General Motors Unveils Self-Driving Car With No Steering Wheel

General Motors continues to push the line with it's self-driving cars. The latest model of autonomous vehicles the Cruise AV does away with parts of the car that have been instrumental to driving for over one hundred years. The fourth generation of the all-electric vehicles will not have a steering wheel, or pedals. 

Instead, the car will be fitted with screens, which CNN reports can be used to communicate with the vehicle. Cruise Automation, the self-driving arm of General Motors, expects to start testing the vehicles in 2019, and plans to roll them out as ride-hailing vehicles. 

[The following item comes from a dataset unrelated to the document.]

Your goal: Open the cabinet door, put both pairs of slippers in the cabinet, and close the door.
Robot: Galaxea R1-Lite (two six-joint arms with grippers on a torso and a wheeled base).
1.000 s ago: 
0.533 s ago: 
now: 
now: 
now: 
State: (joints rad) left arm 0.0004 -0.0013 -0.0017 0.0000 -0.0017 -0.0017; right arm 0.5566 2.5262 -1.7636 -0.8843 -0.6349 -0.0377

Before they can roll the cars out, they need get the car cleared by government regulators. The company has requested an exemption on 16  regulations set by the National Highway Traffic Safety Administration. According to The Verge, the issue isn't that GM wants to ignore the standards, but that many of the standards do not apply to the car. GM President Dan Ammann said the company is trying to "meet that standard in a different kind of way." He cites a regulation that requires all cars to have airbags in the steering wheel:

A car without a steering wheel can’t have a steering wheel airbag,” he said. “What we can do is put the equivalent of the passenger side airbag on that side as well. So its to meet the standards but meet them in a way that’s different than what’s exactly prescribed, and that’s what the petition seeks to get approval for.”

The car company has not said where the cars will be deployed or how many of the cars it plans to produce, though government rules currently allow companies to receive safety exemptions for 2,500 vehicles.